_EXERCISE REQUIREMENTS_
What is needed is an exact printout of all the data.

[[ AVAILABLE DATA, beginning ]]

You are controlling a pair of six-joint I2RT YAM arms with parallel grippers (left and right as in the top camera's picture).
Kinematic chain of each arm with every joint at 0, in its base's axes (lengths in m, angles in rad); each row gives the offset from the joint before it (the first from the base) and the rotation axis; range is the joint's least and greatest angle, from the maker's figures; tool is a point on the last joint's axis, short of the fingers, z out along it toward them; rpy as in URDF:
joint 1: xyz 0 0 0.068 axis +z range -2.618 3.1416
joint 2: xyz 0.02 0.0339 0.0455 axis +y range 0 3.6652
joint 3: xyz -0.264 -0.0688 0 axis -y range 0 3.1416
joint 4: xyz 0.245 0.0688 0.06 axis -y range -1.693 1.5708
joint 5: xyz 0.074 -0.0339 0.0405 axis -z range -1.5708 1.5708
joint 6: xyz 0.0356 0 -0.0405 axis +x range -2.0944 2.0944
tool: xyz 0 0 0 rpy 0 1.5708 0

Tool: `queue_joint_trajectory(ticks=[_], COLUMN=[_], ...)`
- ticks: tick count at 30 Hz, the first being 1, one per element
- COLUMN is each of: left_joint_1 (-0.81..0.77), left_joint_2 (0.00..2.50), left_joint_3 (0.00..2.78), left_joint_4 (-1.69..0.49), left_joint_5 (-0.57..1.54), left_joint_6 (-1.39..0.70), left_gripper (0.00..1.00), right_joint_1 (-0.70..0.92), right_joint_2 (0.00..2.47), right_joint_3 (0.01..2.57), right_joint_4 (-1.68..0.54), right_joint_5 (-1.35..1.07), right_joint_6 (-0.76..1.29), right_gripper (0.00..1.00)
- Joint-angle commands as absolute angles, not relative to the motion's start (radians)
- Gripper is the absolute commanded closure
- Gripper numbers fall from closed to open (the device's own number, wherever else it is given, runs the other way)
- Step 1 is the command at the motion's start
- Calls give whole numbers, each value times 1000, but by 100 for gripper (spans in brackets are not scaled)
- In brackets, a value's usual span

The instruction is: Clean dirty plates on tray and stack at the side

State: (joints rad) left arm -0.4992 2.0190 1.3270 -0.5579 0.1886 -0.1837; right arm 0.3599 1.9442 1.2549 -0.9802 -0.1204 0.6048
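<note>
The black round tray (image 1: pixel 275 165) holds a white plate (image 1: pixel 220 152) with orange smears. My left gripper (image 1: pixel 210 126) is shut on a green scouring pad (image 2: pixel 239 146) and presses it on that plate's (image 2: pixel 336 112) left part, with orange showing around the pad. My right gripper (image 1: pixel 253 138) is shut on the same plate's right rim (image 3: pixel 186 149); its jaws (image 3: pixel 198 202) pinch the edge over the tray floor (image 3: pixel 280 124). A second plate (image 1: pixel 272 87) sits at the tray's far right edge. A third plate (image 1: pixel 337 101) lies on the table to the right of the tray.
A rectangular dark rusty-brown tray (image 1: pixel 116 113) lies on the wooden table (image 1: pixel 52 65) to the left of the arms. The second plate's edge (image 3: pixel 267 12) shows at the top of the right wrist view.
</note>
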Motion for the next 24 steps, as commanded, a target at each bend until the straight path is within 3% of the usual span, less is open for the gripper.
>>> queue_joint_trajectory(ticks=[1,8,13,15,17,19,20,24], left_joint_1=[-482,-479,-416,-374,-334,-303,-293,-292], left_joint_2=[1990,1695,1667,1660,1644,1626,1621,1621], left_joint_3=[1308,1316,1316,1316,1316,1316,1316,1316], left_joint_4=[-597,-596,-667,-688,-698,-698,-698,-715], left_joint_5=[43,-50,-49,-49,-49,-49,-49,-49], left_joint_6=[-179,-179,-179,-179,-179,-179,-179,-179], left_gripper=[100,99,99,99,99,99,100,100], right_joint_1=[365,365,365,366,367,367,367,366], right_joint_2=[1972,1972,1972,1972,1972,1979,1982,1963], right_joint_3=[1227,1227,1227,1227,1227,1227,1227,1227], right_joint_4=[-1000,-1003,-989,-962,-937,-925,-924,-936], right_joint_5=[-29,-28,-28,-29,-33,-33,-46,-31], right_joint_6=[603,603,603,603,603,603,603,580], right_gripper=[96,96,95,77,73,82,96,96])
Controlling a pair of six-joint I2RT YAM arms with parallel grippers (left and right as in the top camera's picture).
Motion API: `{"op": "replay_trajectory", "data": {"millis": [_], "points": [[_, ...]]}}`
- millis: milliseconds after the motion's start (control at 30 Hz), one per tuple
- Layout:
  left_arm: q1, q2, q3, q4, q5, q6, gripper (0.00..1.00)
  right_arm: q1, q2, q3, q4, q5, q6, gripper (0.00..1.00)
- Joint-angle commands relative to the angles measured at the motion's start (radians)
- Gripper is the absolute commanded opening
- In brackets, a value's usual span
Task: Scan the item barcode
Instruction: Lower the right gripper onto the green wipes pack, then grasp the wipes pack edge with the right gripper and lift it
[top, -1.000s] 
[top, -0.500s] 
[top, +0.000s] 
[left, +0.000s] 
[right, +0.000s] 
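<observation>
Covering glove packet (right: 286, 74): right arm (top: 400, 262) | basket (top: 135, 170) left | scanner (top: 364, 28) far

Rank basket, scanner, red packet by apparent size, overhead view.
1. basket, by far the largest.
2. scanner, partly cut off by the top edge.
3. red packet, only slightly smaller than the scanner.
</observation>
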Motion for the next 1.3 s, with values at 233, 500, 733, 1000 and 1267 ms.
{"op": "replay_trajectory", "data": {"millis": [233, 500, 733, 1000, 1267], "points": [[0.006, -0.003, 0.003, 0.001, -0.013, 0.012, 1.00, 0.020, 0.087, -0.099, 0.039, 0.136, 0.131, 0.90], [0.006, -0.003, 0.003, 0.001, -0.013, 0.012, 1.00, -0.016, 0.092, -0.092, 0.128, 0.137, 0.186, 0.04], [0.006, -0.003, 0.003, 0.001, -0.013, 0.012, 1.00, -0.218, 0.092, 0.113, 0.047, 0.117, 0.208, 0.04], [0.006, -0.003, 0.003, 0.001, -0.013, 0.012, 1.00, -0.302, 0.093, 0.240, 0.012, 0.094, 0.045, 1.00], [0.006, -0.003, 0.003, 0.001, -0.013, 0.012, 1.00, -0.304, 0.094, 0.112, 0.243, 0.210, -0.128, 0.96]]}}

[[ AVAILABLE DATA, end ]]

_YOUR SOLUTION_
You are controlling a pair of six-joint I2RT YAM arms with parallel grippers (left and right as in the top camera's picture).
Kinematic chain of each arm with every joint at 0, in its base's axes (lengths in m, angles in rad); each row gives the offset from the joint before it (the first from the base) and the rotation axis; range is the joint's least and greatest angle, from the maker's figures; tool is a point on the last joint's axis, short of the fingers, z out along it toward them; rpy as in URDF:
joint 1: xyz 0 0 0.068 axis +z range -2.618 3.1416
joint 2: xyz 0.02 0.0339 0.0455 axis +y range 0 3.6652
joint 3: xyz -0.264 -0.0688 0 axis -y range 0 3.1416
joint 4: xyz 0.245 0.0688 0.06 axis -y range -1.693 1.5708
joint 5: xyz 0.074 -0.0339 0.0405 axis -z range -1.5708 1.5708
joint 6: xyz 0.0356 0 -0.0405 axis +x range -2.0944 2.0944
tool: xyz 0 0 0 rpy 0 1.5708 0

Tool: `queue_joint_trajectory(ticks=[_], COLUMN=[_], ...)`
- ticks: tick count at 30 Hz, the first being 1, one per element
- COLUMN is each of: left_joint_1 (-0.81..0.77), left_joint_2 (0.00..2.50), left_joint_3 (0.00..2.78), left_joint_4 (-1.69..0.49), left_joint_5 (-0.57..1.54), left_joint_6 (-1.39..0.70), left_gripper (0.00..1.00), right_joint_1 (-0.70..0.92), right_joint_2 (0.00..2.47), right_joint_3 (0.01..2.57), right_joint_4 (-1.68..0.54), right_joint_5 (-1.35..1.07), right_joint_6 (-0.76..1.29), right_gripper (0.00..1.00)
- Joint-angle commands as absolute angles, not relative to the motion's start (radians)
- Gripper is the absolute commanded closure
- Gripper numbers fall from closed to open (the device's own number, wherever else it is given, runs the other way)
- Step 1 is the command at the motion's start
- Calls give whole numbers, each value times 1000, but by 100 for gripper (spans in brackets are not scaled)
- In brackets, a value's usual span

The instruction is: Clean dirty plates on tray and stack at the side

State: (joints rad) left arm -0.4992 2.0190 1.3270 -0.5579 0.1886 -0.1837; right arm 0.3599 1.9442 1.2549 -0.9802 -0.1204 0.6048
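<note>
The black round tray (image 1: pixel 275 165) holds a white plate (image 1: pixel 220 152) with orange smears. My left gripper (image 1: pixel 210 126) is shut on a green scouring pad (image 2: pixel 239 146) and presses it on that plate's (image 2: pixel 336 112) left part, with orange showing around the pad. My right gripper (image 1: pixel 253 138) is shut on the same plate's right rim (image 3: pixel 186 149); its jaws (image 3: pixel 198 202) pinch the edge over the tray floor (image 3: pixel 280 124). A second plate (image 1: pixel 272 87) sits at the tray's far right edge. A third plate (image 1: pixel 337 101) lies on the table to the right of the tray.
A rectangular dark rusty-brown tray (image 1: pixel 116 113) lies on the wooden table (image 1: pixel 52 65) to the left of the arms. The second plate's edge (image 3: pixel 267 12) shows at the top of the right wrist view.
</note>
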Motion for the next 24 steps, as commanded, a target at each bend until the straight path is within 3% of the usual span, less is open for the gripper.
>>> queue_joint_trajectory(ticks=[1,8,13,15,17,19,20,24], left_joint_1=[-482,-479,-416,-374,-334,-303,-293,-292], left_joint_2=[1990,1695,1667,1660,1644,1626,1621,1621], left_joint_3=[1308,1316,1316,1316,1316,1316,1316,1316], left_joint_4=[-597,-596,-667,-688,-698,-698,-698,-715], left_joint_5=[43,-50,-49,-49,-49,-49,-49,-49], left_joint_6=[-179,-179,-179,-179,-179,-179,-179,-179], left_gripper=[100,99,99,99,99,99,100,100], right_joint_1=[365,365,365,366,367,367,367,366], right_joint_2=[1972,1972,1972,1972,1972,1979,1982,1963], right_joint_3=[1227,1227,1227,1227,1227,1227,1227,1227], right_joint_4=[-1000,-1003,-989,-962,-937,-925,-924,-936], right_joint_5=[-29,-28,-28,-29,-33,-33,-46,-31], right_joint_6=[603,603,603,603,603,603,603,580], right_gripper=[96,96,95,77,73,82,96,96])
Controlling a pair of six-joint I2RT YAM arms with parallel grippers (left and right as in the top camera's picture).
Motion API: `{"op": "replay_trajectory", "data": {"millis": [_], "points": [[_, ...]]}}`
- millis: milliseconds after the motion's start (control at 30 Hz), one per tuple
- Layout:
  left_arm: q1, q2, q3, q4, q5, q6, gripper (0.00..1.00)
  right_arm: q1, q2, q3, q4, q5, q6, gripper (0.00..1.00)
- Joint-angle commands relative to the angles measured at the motion's start (radians)
- Gripper is the absolute commanded opening
- In brackets, a value's usual span
Task: Scan the item barcode
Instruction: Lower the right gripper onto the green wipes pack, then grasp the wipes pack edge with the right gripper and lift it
[top, -1.000s] 
[top, -0.500s] 
[top, +0.000s] 
[left, +0.000s] 
[right, +0.000s] 
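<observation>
Covering glove packet (right: 286, 74): right arm (top: 400, 262) | basket (top: 135, 170) left | scanner (top: 364, 28) far

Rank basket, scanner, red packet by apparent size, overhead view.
1. basket, by far the largest.
2. scanner, partly cut off by the top edge.
3. red packet, only slightly smaller than the scanner.
</observation>
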Motion for the next 1.3 s, with values at 233, 500, 733, 1000 and 1267 ms.
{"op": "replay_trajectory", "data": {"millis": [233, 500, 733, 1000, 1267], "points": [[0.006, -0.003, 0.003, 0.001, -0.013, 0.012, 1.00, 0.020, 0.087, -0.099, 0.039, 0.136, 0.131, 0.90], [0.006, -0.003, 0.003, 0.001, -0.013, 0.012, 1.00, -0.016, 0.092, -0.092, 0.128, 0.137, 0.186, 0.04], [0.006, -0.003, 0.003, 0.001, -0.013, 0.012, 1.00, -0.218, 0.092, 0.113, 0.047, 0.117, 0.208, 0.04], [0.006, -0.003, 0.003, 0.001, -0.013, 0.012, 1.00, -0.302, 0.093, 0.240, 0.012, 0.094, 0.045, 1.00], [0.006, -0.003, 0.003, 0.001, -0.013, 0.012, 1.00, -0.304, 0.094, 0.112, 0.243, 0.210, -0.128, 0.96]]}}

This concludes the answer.